🧭 INTEGRITY
“Integrity is doing the right thing, even when no one is watching.” – C.S. Lewis
Integrity is the compass you carry through the wild—quiet, steady, and always pointing toward who you truly are. For people with ADHD, who often feel pulled in many directions—by impulses, by emotions, by expectations—integrity is the through-line. It’s what keeps you connected to yourself when things get noisy.
Living with integrity doesn’t mean you never falter. It means you return to what matters. It’s the voice that says, “That wasn’t me. Let me make it right.” It’s choosing alignment over approval, truth over convenience. For ADHDers, this can be deeply empowering—because when the world questions our consistency, we can root ourselves in authenticity.
Integrity also protects against the performance masks we’re often taught to wear. It invites us to be the same person in different rooms. It says: “You don’t need to be perfect to be trustworthy. You just need to be real.”
This value helps repair self-trust.
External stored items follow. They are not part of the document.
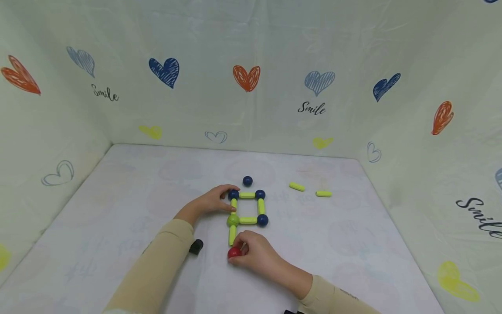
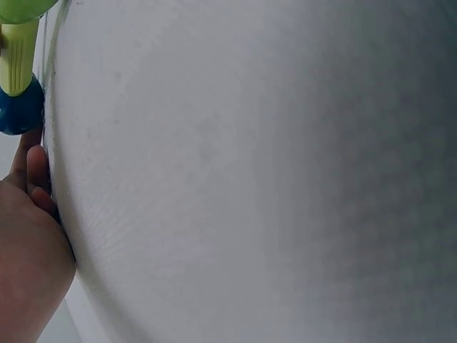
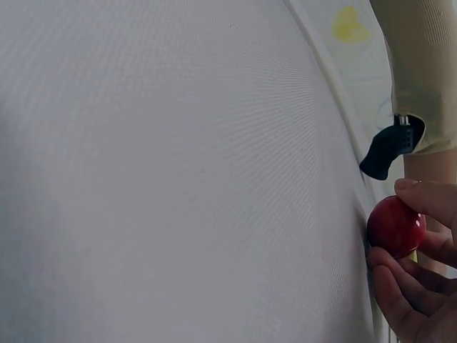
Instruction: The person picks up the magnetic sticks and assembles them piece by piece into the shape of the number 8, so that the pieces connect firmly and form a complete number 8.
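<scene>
A square of yellow-green rods and balls lies on the table, with blue balls (image 1: 260, 194) at three corners and a green ball (image 1: 233, 220) at the near left. From the green ball one more rod (image 1: 232, 235) points toward me. My left hand (image 1: 211, 201) holds the square's left side, fingers at the far-left blue ball (image 2: 20, 107) and thumb by the left rod. My right hand (image 1: 259, 255) pinches a red ball (image 3: 396, 227) between thumb and fingers, just below the free end of that rod. Whether ball and rod touch, I cannot tell.
Beyond the square lies a loose blue ball (image 1: 247, 181). Two loose yellow-green rods (image 1: 296, 187) rest to the right on the white table (image 1: 333, 244). A black wrist device (image 1: 196, 247) shows beside the left sleeve. Heart-patterned sheets surround the table's back and sides.
</scene>
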Demonstrator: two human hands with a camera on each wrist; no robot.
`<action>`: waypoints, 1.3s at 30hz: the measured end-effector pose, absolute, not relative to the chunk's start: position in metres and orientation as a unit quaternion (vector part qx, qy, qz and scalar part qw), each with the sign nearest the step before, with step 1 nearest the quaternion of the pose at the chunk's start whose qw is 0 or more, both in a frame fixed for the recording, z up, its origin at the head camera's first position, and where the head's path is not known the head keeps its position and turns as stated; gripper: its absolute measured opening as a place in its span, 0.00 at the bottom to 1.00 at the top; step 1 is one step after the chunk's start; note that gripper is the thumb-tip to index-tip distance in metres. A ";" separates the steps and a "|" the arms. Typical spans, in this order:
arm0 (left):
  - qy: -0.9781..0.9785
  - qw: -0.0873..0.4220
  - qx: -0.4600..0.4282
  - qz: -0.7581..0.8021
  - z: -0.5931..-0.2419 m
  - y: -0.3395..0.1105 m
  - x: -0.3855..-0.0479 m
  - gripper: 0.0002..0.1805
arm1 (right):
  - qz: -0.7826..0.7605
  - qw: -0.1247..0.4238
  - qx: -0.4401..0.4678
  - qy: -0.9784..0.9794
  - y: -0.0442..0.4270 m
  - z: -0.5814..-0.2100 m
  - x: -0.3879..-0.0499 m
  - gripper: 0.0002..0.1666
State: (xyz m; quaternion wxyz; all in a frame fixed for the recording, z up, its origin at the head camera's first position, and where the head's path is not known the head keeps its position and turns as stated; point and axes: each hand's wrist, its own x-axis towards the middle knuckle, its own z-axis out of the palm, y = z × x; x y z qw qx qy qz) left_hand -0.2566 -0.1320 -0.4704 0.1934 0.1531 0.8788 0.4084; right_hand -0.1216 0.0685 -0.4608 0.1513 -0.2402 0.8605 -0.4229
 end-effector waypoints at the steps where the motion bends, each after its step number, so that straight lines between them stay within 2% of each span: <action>1: 0.880 0.193 0.152 0.407 -0.470 -0.132 -0.257 0.37 | -0.422 0.151 -0.240 0.861 0.068 -0.461 -0.122 0.15; 25: 0.880 0.190 0.165 0.403 -0.471 -0.132 -0.257 0.38 | -0.431 0.168 -0.211 0.861 0.074 -0.454 -0.127 0.17; 39: 0.882 0.196 0.146 0.404 -0.471 -0.131 -0.256 0.38 | -0.414 0.110 -0.184 0.885 0.103 -0.445 -0.145 0.17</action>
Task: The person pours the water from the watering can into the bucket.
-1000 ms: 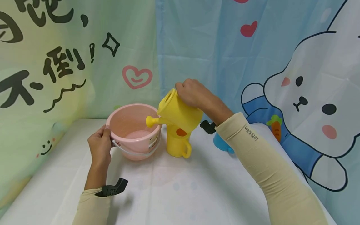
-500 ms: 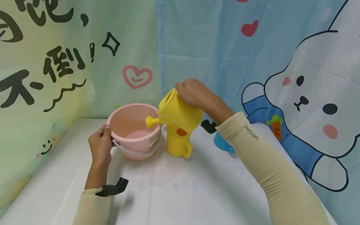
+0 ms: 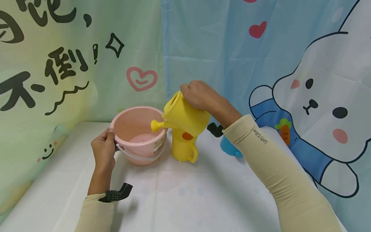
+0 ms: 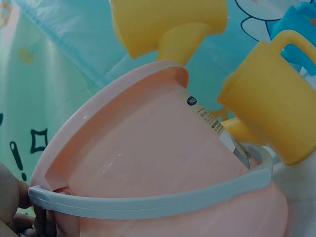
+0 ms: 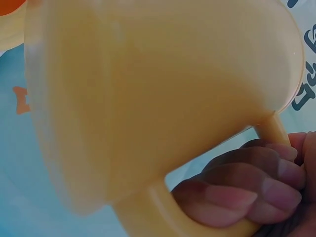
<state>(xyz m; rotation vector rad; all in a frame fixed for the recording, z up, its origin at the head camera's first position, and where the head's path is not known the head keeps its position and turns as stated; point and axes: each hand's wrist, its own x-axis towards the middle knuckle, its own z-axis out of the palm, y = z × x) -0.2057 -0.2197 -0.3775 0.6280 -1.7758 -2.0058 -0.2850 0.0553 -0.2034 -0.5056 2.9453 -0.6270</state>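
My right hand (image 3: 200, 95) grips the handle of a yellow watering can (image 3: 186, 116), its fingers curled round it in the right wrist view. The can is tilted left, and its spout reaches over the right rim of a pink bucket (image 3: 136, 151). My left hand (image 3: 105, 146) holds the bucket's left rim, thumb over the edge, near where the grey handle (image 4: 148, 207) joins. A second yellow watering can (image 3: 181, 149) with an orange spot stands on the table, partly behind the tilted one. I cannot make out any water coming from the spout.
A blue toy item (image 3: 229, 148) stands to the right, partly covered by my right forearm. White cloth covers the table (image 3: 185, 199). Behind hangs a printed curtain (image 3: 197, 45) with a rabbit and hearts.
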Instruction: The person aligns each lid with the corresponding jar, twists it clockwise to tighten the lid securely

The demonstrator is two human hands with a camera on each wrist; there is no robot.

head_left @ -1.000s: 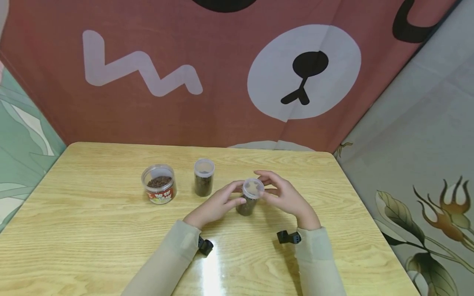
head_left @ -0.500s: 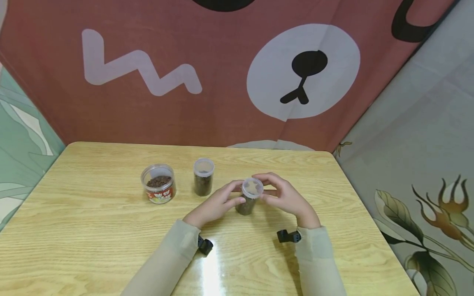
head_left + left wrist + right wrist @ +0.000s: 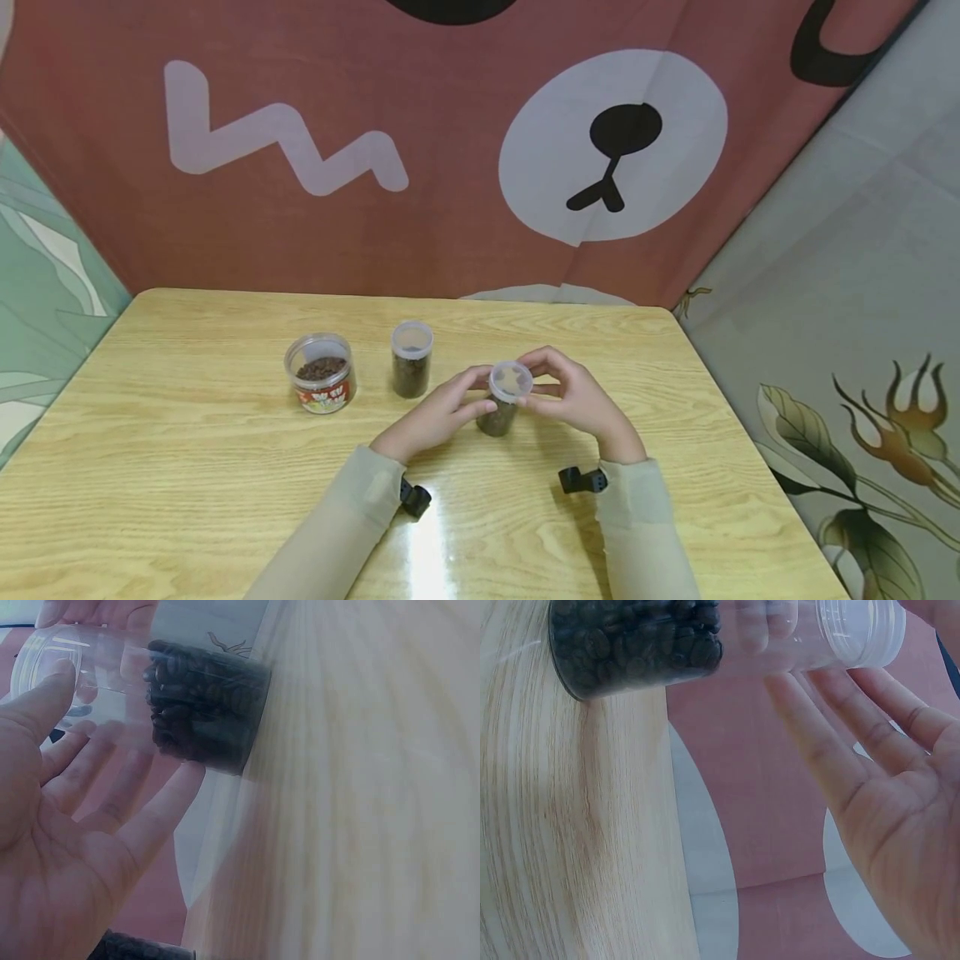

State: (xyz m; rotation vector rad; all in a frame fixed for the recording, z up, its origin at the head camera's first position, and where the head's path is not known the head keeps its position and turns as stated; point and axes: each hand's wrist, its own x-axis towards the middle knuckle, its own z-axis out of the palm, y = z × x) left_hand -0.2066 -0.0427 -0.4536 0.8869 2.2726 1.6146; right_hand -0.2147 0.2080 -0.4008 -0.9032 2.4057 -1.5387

Every time we act in a way that reflects our deepest values—especially when it’s hard—we strengthen the bond with ourselves. And from that place, we can build relationships, make decisions, and walk the trail with a clearer sense of direction.
🧭 The HOPE Trail Map
- Helps or Harms: Is this action aligned with my core values—or am I trying to be someone I’m not?
- Own My Values: I want to be someone who stays true to myself, even when it’s inconvenient or unseen.
- People and Pursuits: Who respects my truth? What pursuits feel most honest, aligned, and undiluted?
- Enact and Evaluate: Today, I’ll make one choice that reflects my deeper self—not the mask, not the moment, but me.
⚠️ Trail Challenges
- People-pleasing or masking may create dissonance between appearance and truth.
- Emotional impulsivity can lead to actions that don’t reflect our values.
- Repeated “failures” may weaken self-trust, making it harder to stay aligned.
🪧 Trail Markers: Small Steps Toward Integrity
- Pause before saying “yes” and ask: “Is this actually what I want or believe?”
- Acknowledge one moment you went against your values—and how you might repair.
- Choose consistency over image—do what matters, not what impresses.
🔥 Campfire Questions for Reflection
- What values feel most central to who I am?
- When have I stood in my integrity, even when it cost me something?
- How can I rebuild self-trust after a moment I didn’t feel proud of?
Integrity doesn’t mean you always get it right. It means you know how to come back to yourself—again and again—with honesty and heart.